§ PROBLEM STATEMENT
The entries must be repeated verbatim, and their images left out.

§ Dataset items
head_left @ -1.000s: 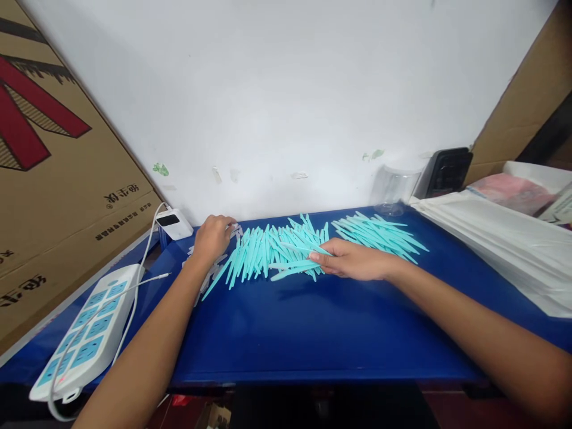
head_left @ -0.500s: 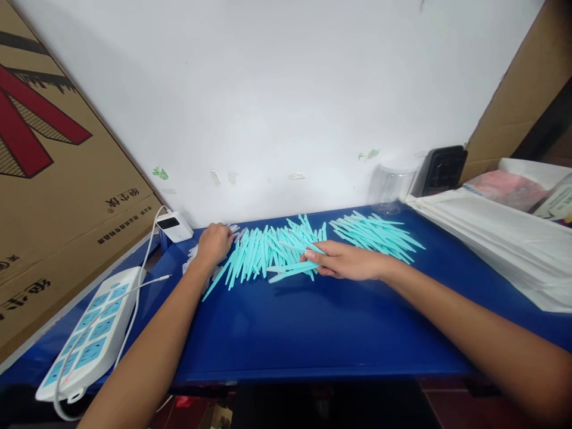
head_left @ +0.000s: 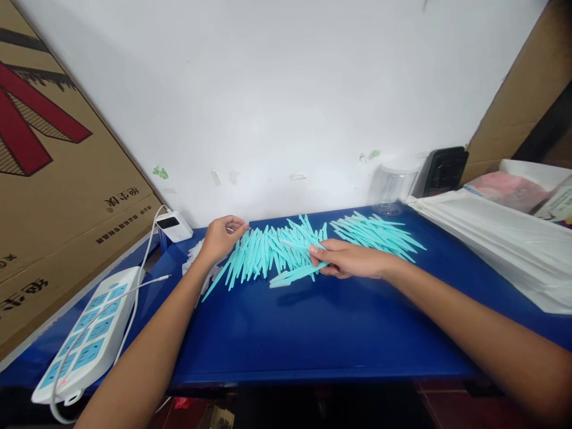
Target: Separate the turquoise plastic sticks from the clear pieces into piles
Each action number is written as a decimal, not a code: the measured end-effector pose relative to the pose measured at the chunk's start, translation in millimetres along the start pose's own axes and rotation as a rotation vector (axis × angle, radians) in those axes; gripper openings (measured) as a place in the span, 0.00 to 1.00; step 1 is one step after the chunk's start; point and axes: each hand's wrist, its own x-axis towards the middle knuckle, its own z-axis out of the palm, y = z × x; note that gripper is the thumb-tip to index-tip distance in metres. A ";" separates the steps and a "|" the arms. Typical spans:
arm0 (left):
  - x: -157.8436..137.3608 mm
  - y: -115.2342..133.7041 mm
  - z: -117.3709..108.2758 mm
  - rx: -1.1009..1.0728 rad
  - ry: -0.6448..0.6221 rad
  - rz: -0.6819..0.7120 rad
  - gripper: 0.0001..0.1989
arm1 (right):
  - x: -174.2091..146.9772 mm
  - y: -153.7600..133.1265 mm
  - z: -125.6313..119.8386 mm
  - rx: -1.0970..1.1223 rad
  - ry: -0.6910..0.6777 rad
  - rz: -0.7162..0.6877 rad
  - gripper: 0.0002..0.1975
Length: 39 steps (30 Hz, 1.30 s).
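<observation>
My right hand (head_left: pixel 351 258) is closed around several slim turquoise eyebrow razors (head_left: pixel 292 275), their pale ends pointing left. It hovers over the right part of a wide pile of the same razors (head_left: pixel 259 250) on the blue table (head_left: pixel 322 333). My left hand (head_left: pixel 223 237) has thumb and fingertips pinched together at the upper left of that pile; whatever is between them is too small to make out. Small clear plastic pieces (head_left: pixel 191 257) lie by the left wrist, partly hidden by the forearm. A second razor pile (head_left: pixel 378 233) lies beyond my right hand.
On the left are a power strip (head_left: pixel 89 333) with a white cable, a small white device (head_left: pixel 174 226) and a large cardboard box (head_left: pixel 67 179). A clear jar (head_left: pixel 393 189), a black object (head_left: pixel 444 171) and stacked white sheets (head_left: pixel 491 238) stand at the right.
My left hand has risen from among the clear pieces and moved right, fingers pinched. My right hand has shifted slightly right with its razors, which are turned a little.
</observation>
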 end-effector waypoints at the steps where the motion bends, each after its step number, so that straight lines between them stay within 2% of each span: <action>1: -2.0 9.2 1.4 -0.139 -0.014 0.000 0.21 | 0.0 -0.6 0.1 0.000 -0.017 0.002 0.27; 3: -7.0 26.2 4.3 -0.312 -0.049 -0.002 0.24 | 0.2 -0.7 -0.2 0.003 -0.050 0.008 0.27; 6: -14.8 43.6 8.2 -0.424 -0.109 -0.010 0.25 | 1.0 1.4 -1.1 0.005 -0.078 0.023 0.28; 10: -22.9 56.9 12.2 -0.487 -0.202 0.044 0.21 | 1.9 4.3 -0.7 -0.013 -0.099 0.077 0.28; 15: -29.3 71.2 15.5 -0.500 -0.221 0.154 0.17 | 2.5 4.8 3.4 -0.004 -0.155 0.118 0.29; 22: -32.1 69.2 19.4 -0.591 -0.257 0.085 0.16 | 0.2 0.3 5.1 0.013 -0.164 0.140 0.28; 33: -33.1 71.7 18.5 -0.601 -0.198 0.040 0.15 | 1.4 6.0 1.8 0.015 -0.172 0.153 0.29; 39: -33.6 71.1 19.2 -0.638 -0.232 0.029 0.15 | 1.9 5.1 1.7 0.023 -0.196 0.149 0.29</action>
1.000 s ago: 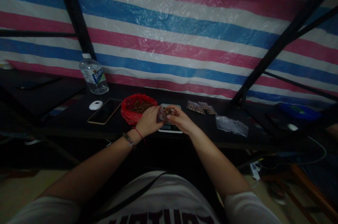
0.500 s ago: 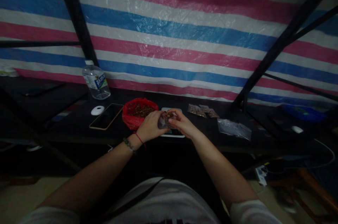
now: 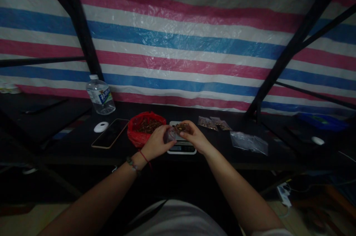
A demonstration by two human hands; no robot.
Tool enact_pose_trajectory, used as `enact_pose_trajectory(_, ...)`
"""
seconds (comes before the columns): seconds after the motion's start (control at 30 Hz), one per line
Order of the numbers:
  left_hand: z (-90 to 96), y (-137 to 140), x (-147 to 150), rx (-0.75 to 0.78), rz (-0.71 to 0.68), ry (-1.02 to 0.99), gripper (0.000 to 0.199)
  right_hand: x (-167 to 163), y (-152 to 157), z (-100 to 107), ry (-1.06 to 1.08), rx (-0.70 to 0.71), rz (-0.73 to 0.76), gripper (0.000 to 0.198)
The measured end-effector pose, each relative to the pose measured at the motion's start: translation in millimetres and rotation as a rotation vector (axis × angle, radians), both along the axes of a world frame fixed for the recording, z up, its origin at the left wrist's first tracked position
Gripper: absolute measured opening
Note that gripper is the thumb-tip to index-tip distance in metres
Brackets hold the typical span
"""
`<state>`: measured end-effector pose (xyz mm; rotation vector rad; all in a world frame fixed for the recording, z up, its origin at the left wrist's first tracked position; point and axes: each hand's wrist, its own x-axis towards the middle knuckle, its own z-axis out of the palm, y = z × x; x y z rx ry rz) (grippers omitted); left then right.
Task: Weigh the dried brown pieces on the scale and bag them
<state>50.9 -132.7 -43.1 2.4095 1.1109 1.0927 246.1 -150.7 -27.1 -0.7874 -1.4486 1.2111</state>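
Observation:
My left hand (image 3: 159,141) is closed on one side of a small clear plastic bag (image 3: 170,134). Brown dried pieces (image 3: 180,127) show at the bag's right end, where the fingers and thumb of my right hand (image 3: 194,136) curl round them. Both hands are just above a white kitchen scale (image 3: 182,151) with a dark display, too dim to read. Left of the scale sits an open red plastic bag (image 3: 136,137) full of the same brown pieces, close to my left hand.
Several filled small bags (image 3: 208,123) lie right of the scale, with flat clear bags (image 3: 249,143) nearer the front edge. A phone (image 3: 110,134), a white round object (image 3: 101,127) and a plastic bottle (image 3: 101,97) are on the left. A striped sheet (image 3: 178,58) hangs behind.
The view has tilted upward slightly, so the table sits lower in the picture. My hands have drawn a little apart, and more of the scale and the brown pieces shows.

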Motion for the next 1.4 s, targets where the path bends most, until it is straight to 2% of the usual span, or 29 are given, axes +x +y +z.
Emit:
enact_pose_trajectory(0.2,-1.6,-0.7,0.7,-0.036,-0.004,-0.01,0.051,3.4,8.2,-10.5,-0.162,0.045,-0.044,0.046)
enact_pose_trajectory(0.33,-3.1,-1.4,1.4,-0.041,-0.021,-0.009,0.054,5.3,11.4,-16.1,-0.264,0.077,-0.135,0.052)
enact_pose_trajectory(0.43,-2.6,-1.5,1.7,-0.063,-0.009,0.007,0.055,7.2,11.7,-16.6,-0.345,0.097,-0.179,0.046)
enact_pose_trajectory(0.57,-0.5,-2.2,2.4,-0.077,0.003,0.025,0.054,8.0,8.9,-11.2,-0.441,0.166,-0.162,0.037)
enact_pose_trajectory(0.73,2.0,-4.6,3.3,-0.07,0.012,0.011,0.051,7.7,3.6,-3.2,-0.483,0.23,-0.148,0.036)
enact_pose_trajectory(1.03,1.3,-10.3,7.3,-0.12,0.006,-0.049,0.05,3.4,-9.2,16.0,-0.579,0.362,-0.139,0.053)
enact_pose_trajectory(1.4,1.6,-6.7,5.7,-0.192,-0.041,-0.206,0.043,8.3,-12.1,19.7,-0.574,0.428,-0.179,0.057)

§ SOLUTION TO THE PROBLEM
head_left @ -1.000s: 
head_left @ -0.500s: 
head_left @ +0.000s: 
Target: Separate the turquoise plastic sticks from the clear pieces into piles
Each action number is written as a decimal, not a code: the measured end-effector pose relative to the pose measured at the chunk's start, translation in millimetres along the start pose's own axes and rotation as a rotation vector (axis × angle, radians) in those axes; gripper openings (measured) as a place in the span, 0.00 to 1.00; step 1 is one step after the chunk's start; point and axes: each hand's wrist, its own x-axis towards the middle knuckle, its own z-axis out of the palm, y = z × x; note that gripper is the thumb-tip to index-tip distance in metres. A ";" separates the steps and a "|" the arms. Typical spans:
arm0 (left):
  - x: -157.8436..137.3608 mm
  - y: -115.2342..133.7041 mm
  - z: -117.3709..108.2758 mm
  - rx: -1.1009..1.0728 rad
  - ry: -0.6448..0.6221 rad
  - rz: -0.6819..0.7120 rad
  - gripper: 0.0001..0.1989
arm1 (right):
  - x: -174.2091..146.9772 mm
  - y: -153.7600..133.1265 mm
  - z: -125.6313..119.8386 mm
  - rx: -1.0970..1.1223 rad
  - ry: -0.6910..0.6777 rad
  - rz: -0.7162..0.6877 rad
  - gripper: 0.0002..0.1975
Length: 39 steps (30 Hz, 1.30 s).
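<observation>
My right hand (head_left: pixel 351 258) is closed around several slim turquoise eyebrow razors (head_left: pixel 292 275), their pale ends pointing left. It hovers over the right part of a wide pile of the same razors (head_left: pixel 259 250) on the blue table (head_left: pixel 322 333). My left hand (head_left: pixel 223 237) has thumb and fingertips pinched together at the upper left of that pile; whatever is between them is too small to make out. Small clear plastic pieces (head_left: pixel 191 257) lie by the left wrist, partly hidden by the forearm. A second razor pile (head_left: pixel 378 233) lies beyond my right hand.
On the left are a power strip (head_left: pixel 89 333) with a white cable, a small white device (head_left: pixel 174 226) and a large cardboard box (head_left: pixel 67 179). A clear jar (head_left: pixel 393 189), a black object (head_left: pixel 444 171) and stacked white sheets (head_left: pixel 491 238) stand at the right.
My left hand has risen from among the clear pieces and moved right, fingers pinched. My right hand has shifted slightly right with its razors, which are turned a little.
</observation>
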 end-effector waypoints at the steps where the motion bends, each after its step number, so that straight lines between them stay within 2% of each span: <action>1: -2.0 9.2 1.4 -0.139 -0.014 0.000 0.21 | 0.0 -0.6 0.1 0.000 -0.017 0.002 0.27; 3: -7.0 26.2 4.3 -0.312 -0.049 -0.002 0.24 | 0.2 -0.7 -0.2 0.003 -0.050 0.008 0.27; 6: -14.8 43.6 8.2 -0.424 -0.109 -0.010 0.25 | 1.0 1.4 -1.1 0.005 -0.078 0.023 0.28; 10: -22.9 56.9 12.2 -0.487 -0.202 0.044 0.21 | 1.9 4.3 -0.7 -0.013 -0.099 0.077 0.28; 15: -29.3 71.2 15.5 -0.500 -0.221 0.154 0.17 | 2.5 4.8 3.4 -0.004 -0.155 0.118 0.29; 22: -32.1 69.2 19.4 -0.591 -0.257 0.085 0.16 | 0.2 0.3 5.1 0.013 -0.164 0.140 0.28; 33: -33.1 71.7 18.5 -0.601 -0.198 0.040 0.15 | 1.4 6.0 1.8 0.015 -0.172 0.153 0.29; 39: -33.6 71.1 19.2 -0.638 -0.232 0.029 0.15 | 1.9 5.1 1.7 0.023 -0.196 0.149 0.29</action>
1.000 s ago: 
0.500 s ago: 
now: 
A demonstration by two human hands; no robot.
Tool enact_pose_trajectory, used as `enact_pose_trajectory(_, ...)`
"""
seconds (comes before the columns): seconds after the motion's start (control at 30 Hz), one per line
Order of the numbers:
  left_hand: z (-90 to 96), y (-137 to 140), x (-147 to 150), rx (-0.75 to 0.78), rz (-0.71 to 0.68), ry (-1.02 to 0.99), gripper (0.000 to 0.199)
  right_hand: x (-167 to 163), y (-152 to 157), z (-100 to 107), ry (-1.06 to 1.08), rx (-0.70 to 0.71), rz (-0.73 to 0.76), gripper (0.000 to 0.198)
The measured end-effector pose, each relative to the pose measured at the motion's start: translation in millimetres and rotation as a rotation vector (axis × angle, radians), both along the axes of a world frame fixed for the recording, z up, its origin at the left wrist's first tracked position
Gripper: absolute measured opening
Note that gripper is the thumb-tip to index-tip distance in metres
Brackets hold the typical span
"""
`<state>`: measured end-effector pose (xyz mm; rotation vector rad; all in a world frame fixed for the recording, z up, its origin at the left wrist's first tracked position; point and axes: each hand's wrist, its own x-axis towards the middle knuckle, its own z-axis out of the palm, y = z × x; x y z rx ry rz) (grippers omitted); left then right.
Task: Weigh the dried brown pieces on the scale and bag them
<state>50.9 -132.7 -43.1 2.4095 1.1109 1.0927 246.1 -150.7 -27.1 -0.7874 -1.4486 1.2111</state>
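Observation:
My left hand (image 3: 159,141) is closed on one side of a small clear plastic bag (image 3: 170,134). Brown dried pieces (image 3: 180,127) show at the bag's right end, where the fingers and thumb of my right hand (image 3: 194,136) curl round them. Both hands are just above a white kitchen scale (image 3: 182,151) with a dark display, too dim to read. Left of the scale sits an open red plastic bag (image 3: 136,137) full of the same brown pieces, close to my left hand.
Several filled small bags (image 3: 208,123) lie right of the scale, with flat clear bags (image 3: 249,143) nearer the front edge. A phone (image 3: 110,134), a white round object (image 3: 101,127) and a plastic bottle (image 3: 101,97) are on the left. A striped sheet (image 3: 178,58) hangs behind.
The view has tilted upward slightly, so the table sits lower in the picture. My hands have drawn a little apart, and more of the scale and the brown pieces shows.
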
Motion for the next 1.4 s, targets where the path bends most, until it is straight to 2% of the usual span, or 29 are given, axes +x +y +z.
Emit:
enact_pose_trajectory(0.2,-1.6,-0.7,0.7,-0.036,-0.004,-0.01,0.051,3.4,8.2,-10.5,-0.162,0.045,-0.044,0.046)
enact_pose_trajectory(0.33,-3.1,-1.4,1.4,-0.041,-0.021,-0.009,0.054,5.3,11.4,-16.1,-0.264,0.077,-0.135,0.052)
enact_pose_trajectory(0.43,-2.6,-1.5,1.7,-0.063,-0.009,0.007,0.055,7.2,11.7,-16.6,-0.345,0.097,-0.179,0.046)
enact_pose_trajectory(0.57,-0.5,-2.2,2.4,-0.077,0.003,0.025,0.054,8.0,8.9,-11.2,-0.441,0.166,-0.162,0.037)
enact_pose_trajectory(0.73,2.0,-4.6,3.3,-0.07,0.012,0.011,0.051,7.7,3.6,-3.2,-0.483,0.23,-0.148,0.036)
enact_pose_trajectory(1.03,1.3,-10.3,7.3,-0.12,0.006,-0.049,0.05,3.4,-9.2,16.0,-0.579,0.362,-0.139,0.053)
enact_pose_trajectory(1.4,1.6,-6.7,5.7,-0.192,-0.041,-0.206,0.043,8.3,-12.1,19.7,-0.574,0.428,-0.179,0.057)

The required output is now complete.